Source code for partitura.utils.normalize

#!/usr/bin/env python
# -*- coding: utf-8 -*-
"""
This module contains normalization utilities
"""
import numpy as np


EPSILON = 0.0001


def range_normalize(
    array,
    min_value=None,
    max_value=None,
    log=False,
    log2=False,
    exp=False,
    exp2=False,
    hard_clip=True,
):
    """
    Linear mapping a vector from range [min_value, max_value] to [0, 1].
    Preprocessing possible with log and exp.
    Values exceeding the range [0, 1] are clipped to 0 or 1 if
    clip is True, otherwise they are extrapolated.
    """
    if min_value is None:
        min_value = array.min()
    if max_value is None:
        max_value = array.max()
    if log:
        array = np.log(np.abs(array) + EPSILON)
    elif log2:
        array = np.log2(np.abs(array) + EPSILON)
    if exp:
        array = np.exp(array)
    elif exp2:
        array = np.exp2(array)
    # handle div by zero
    if min_value == max_value:
        array = np.clip(array, 0, 1)
    else:
        array = (array - min_value) / (max_value - min_value)
    if hard_clip:
        return np.clip(array, 0, 1)
    else:
        return array


def zero_one_normalize(
    array, min_value=-3.0, max_value=3.0, log=False, exp=False, clip=True
):
    """
    Compute zero mean and unit variance of a vector.
    Preprocessing possible with log and exp.
    Values exceeding the range [-min_value, max_value]
    are clipped if clip is True.
    """

    if log:
        array = np.log(np.abs(array) + EPSILON)
    if exp:
        array = np.exp(array)

    array = (array - array.mean()) / array.std()
    if clip:
        return np.clip(array, min_value, max_value)
    else:
        return array


def minmaxrange_normalize(array):
    """
    Linear mapping of a vector from range [array.min(), array.max()] to [0, 1].
    Constant vector is clipped to [0, 1].
    """
    return range_normalize(array)


DEFAULT_NORM_FUNCS = {
    "pitch": {
        "func": range_normalize,
        "kwargs": {"min_value": 0, "max_value": 127},
    },
    "velocity": {
        "func": range_normalize,
        "kwargs": {"min_value": 0, "max_value": 127},
    },
    "onset_beat": {
        "func": minmaxrange_normalize,
        "kwargs": {},
    },
    "duration_beat": {
        "func": range_normalize,
        "kwargs": {"min_value": -3, "max_value": 3, "log2": True},
        # ref beat = 4th -> -3 = 32nd, 3 = breve
    },
    "beat_period": {
        "func": range_normalize,
        "kwargs": {"min_value": -3, "max_value": 2, "log2": True},
        # ref 1 second / beat -> -3 = 0.125 sec / beat , 2 = 4 sec / beat
    },
    "timing": {
        "func": range_normalize,
        "kwargs": {"min_value": -0.2, "max_value": 0.2},
        # deviation in seconds
    },
    "articulation_log": {
        "func": range_normalize,
        "kwargs": {"min_value": -4, "max_value": 3},
        # thia ia the ratio in base2 log -> just min max clip
    },
    # fill up with all note and performance features
}


[docs]def normalize(
    in_array,
    norm_funcs=DEFAULT_NORM_FUNCS,
    norm_func_fallback=minmaxrange_normalize,
    default_value=np.inf,
):
    """
    Normalize a note array.
    May include note features as well as performance features.
    All input columns must be of numeric types, everything is
    cast to single precision float.

    Parameters
    ----------
    array : np.ndarray
        The performance array to be normalized.
    norm_funcs : dict
        A dictionary of normalization functions for each feature.

    Returns
    -------
    array : np.ndarray
        The normalized performance array.
    """
    dtype_new = np.dtype(
        {
            "names": in_array.dtype.names,
            "formats": [float for k in range(len(in_array.dtype.names))],
        }
    )
    array = in_array.copy().astype(dtype_new)
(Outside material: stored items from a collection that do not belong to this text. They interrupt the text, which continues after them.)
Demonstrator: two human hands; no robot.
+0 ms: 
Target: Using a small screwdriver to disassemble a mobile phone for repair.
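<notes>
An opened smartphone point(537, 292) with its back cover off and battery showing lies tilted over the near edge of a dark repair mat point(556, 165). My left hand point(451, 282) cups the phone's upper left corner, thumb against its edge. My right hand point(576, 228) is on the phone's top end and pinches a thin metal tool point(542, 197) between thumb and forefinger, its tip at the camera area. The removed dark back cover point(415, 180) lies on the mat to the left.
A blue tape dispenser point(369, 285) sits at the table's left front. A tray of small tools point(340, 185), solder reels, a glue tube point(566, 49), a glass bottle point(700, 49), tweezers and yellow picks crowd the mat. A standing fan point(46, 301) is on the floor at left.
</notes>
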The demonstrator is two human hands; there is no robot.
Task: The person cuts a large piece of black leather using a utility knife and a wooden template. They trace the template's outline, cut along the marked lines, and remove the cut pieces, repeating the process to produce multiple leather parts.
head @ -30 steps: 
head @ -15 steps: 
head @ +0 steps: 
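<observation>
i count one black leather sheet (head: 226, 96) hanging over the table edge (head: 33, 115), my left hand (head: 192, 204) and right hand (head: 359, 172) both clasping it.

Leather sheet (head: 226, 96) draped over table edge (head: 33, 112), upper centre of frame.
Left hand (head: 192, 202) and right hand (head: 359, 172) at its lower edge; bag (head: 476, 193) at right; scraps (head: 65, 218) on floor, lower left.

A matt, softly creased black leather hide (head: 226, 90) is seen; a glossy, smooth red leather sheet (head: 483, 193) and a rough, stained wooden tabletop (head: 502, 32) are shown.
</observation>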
    for feature in array.dtype.names:
        # use mask for non-default values and don't change default values
        non_default_mask = array[feature] != default_value

        # check whether the feature has non-uniform values
        if len(np.unique(array[feature][non_default_mask])) == 1:
            array[feature][non_default_mask] = 0.0
        else:
            # check whether a normalization function is defined for the feature
            if feature not in norm_funcs:
                array[feature][non_default_mask] = norm_func_fallback(
                    array[feature][non_default_mask]
                )
            else:
                array[feature][non_default_mask] = norm_funcs[feature]["func"](
                    array[feature][non_default_mask], **norm_funcs[feature]["kwargs"]
                )

    return array